> _PROBLEM DESCRIPTION_
Repeat the lines from the line with "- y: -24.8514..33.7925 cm" to the line with "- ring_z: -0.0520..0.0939" in the listing below, keeping both end lines and adding nothing.

> _DATA EXTRACT_

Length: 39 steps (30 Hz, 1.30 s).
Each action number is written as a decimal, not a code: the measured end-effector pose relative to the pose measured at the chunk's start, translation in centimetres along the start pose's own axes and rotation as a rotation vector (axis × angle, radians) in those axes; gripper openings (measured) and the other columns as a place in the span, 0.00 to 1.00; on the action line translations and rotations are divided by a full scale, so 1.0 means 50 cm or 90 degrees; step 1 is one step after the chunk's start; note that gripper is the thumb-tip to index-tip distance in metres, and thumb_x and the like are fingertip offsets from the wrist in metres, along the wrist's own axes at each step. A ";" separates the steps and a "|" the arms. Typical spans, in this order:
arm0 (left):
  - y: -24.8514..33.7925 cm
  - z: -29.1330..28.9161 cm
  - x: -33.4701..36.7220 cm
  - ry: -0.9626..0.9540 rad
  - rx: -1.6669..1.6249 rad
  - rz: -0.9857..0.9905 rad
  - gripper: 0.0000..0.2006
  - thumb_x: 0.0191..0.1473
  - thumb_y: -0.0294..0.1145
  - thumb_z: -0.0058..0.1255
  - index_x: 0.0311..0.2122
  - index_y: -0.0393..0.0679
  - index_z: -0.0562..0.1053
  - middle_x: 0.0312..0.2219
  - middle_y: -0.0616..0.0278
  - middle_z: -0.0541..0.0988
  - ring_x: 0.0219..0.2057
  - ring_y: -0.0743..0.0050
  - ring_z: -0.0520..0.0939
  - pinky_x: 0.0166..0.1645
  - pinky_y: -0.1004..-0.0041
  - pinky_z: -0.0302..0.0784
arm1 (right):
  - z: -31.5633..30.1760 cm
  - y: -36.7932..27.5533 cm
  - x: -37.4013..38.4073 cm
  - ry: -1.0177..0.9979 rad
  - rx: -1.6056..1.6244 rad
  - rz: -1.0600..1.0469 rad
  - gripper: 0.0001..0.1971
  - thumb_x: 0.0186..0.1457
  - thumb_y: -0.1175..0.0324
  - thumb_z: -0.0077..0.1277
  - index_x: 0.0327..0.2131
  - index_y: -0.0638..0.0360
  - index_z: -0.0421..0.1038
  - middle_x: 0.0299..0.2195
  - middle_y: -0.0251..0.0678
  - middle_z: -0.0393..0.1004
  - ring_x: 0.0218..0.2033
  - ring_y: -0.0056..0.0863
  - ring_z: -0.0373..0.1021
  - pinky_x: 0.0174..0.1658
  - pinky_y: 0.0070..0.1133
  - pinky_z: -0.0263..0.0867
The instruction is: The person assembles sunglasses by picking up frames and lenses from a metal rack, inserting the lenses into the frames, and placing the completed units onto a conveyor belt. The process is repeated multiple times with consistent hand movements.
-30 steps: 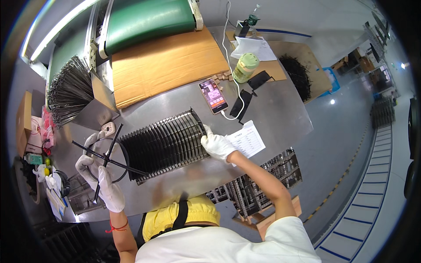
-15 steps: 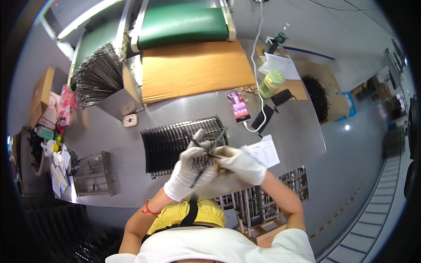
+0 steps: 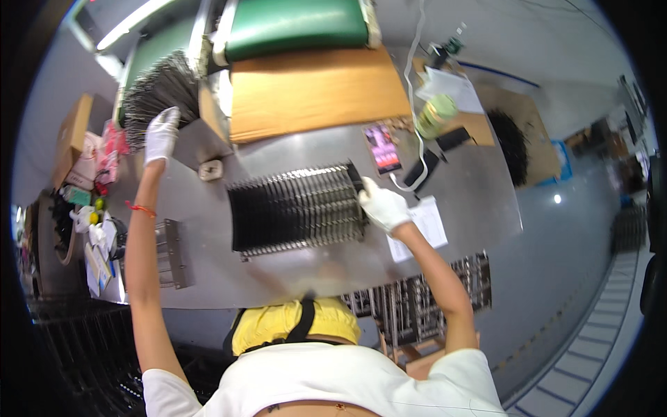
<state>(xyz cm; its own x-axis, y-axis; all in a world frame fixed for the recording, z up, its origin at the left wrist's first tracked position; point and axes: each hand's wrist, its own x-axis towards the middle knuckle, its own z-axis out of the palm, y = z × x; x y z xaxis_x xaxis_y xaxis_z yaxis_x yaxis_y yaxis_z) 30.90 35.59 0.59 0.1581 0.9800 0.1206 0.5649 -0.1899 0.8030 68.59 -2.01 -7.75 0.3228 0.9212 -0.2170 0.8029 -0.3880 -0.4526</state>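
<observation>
My left hand (image 3: 162, 135), in a white glove, reaches to the front of a dense bundle of thin dark metal strips (image 3: 154, 87) standing in a metal bin (image 3: 198, 144). Its fingers are drawn together at the strips; what lies between them is too small to make out. My right hand (image 3: 384, 205), also gloved, is closed on a black strip at the right end of a slotted metal rack (image 3: 299, 208). The rack lies on the grey table, with many black strips side by side in it. The right fingertips are partly hidden there.
An empty metal frame (image 3: 170, 254) lies left. A phone (image 3: 383, 149), white cable (image 3: 419, 174), green-lidded cup (image 3: 436, 115) and paper sheet (image 3: 429, 222) are right. Cardboard (image 3: 316, 90) lies before the green conveyor (image 3: 299, 28). A small pale box (image 3: 210, 169) sits beside the bin.
My hands have parted from above the rack, where they held crossed dark strips together. The left went far left to the bundle; the right moved to the rack's right end.
</observation>
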 end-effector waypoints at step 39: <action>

> _OUTPUT OF THE TASK_
  - y: -24.8514..33.7925 cm
  - z: -29.1330..28.9161 cm
  - x: -33.4701..36.7220 cm
  - ry: -0.9626..0.9540 rad
  - rx: -1.6669..1.6249 rad
  - rz: -0.9857..0.9905 rad
  - gripper: 0.0000..0.2006
  - thumb_x: 0.0191..0.1473
  - thumb_y: -0.0294..0.1145
  - thumb_z: -0.0058..0.1255
  - index_x: 0.0311..0.2122
  - index_y: -0.0393..0.0679
  - index_z: -0.0562..0.1053
  - middle_x: 0.0312..0.2219
  - middle_y: -0.0616..0.0278
  - middle_z: -0.0541..0.0988
  - ring_x: 0.0219..0.2057
  - ring_y: -0.0743..0.0050
  - ring_z: -0.0520..0.0939

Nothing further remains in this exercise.